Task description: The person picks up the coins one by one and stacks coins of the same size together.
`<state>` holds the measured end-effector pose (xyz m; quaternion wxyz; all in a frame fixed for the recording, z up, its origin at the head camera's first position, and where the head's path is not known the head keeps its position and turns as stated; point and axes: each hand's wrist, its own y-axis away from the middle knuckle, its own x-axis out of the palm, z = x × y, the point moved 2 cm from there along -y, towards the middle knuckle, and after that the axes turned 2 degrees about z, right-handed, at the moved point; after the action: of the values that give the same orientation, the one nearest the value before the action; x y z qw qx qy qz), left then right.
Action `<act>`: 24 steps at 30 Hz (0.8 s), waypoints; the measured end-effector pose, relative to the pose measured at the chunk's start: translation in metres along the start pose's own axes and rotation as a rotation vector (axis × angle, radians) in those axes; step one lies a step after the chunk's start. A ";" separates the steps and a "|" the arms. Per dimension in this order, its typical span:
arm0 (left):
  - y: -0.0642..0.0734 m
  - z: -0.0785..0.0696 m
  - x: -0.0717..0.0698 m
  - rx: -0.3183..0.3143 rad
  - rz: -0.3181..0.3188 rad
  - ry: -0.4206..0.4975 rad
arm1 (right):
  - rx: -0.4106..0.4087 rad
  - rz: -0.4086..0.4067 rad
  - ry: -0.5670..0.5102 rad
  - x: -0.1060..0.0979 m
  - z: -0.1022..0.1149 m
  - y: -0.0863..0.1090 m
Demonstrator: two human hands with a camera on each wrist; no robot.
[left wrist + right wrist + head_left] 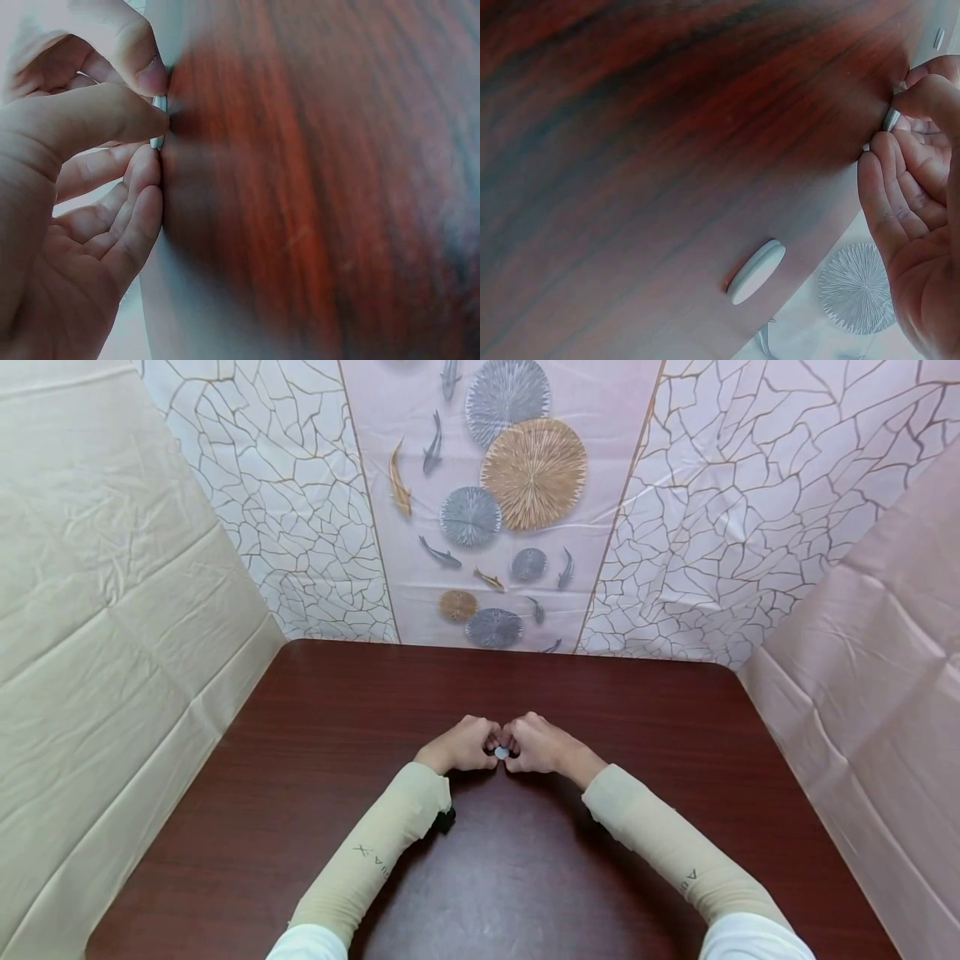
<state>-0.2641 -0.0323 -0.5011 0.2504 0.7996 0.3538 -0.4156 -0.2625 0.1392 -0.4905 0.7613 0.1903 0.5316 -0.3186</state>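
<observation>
A makeshift recording booth, dark reddish wood-grain tabletop, creased plastic sheeting walling both sides, printed backdrop of fish and round discs behind

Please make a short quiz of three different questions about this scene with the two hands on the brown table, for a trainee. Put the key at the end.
1. True or false: the left hand and the right hand meet at one small white disc.
2. Multiple choice: what do the hands rest over? A) a dark brown table B) a green cloth C) a metal tray
3. Short answer: in the right wrist view, how is the disc held?

Key
1. True
2. A
3. It is pinched at the fingertips, seen on edge. The oval white shape lower in that view cannot be identified.
</observation>
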 end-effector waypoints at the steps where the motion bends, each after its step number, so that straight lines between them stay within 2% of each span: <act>1: 0.000 0.000 0.000 0.000 0.000 -0.001 | 0.000 0.002 -0.002 -0.001 0.000 0.000; 8: -0.002 0.002 -0.001 0.017 0.016 -0.013 | -0.006 0.064 -0.033 -0.007 -0.003 0.001; 13: 0.002 0.002 -0.008 0.037 0.030 -0.031 | 0.021 0.084 -0.046 -0.017 -0.006 0.010; 20: 0.017 0.011 -0.026 0.095 -0.079 -0.020 | 0.082 0.016 0.027 -0.038 -0.010 0.030; 24: 0.029 0.017 -0.040 0.085 -0.132 -0.038 | 0.143 -0.002 0.057 -0.049 -0.013 0.043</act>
<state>-0.2662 -0.0761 -0.4737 0.1950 0.7764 0.3829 -0.4610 -0.2531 0.1919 -0.4521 0.7301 0.2528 0.5290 -0.3511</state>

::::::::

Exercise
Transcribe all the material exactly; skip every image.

Output
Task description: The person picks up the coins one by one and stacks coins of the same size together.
`<state>` holds the measured end-effector pose (xyz m; quaternion wxyz; all in a frame fixed for the recording, z up, its origin at the head camera's first position, and where the head's path is not known the head keeps its position and turns as stated; point and axes: each hand's wrist, its own y-axis away from the middle knuckle, its own x-axis out of the palm, z = x × y, the point moved 2 cm from there along -y, towards the middle knuckle, and after that the axes turned 2 degrees about z, right-handed, at the moved point; after the action: of the values that give the same orientation, the one nearest the value before the action; x y z qw qx qy qz), left then right.
Action `<act>`: 24 steps at 30 Hz (0.8 s), waypoints; the measured end-effector pose, relative to the pose measured at the chunk's start: translation in metres along the start pose's own axes and rotation as a rotation vector (axis × angle, radians) in those axes; step one lies a step after the chunk's start. A ";" separates the steps and a "|" the arms. Per dimension in this order, its typical span:
arm0 (left):
  - y: -0.0642..0.0734 m
  - z: -0.0785..0.0696 m
  - x: -0.0717..0.0698 m
  - rx: -0.3183..0.3143 rad
  - rz: -0.3181..0.3188 rad
  - ry: -0.4206..0.4975 rad
arm1 (right):
  - rx: -0.4106..0.4087 rad
  - rz: -0.4086..0.4067 rad
  - ry: -0.5670..0.5102 rad
  - x: -0.1060..0.0979 m
  - z: -0.1022..0.1149 m
  - y: -0.0863..0.1090 m
Demonstrator: two human hands with a camera on each wrist; no robot.
[left wrist + right wrist + head_left] 
<state>-0.2641 -0.0323 -0.5011 0.2504 0.7996 0.3538 -0.4156 -0.2625 0.1392 -0.4905 0.7613 0.1903 0.5316 -0.3186</state>
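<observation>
A makeshift recording booth, dark reddish wood-grain tabletop, creased plastic sheeting walling both sides, printed backdrop of fish and round discs behind

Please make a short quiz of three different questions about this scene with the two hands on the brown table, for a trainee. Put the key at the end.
1. True or false: the left hand and the right hand meet at one small white disc.
2. Multiple choice: what do the hands rest over? A) a dark brown table B) a green cloth C) a metal tray
3. Short answer: in the right wrist view, how is the disc held?

Key
1. True
2. A
3. It is pinched at the fingertips, seen on edge. The oval white shape lower in that view cannot be identified.
</observation>
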 end-effector waypoints at the steps where the motion bends, each after its step number, so that straight lines between them stay within 2% of each span: <act>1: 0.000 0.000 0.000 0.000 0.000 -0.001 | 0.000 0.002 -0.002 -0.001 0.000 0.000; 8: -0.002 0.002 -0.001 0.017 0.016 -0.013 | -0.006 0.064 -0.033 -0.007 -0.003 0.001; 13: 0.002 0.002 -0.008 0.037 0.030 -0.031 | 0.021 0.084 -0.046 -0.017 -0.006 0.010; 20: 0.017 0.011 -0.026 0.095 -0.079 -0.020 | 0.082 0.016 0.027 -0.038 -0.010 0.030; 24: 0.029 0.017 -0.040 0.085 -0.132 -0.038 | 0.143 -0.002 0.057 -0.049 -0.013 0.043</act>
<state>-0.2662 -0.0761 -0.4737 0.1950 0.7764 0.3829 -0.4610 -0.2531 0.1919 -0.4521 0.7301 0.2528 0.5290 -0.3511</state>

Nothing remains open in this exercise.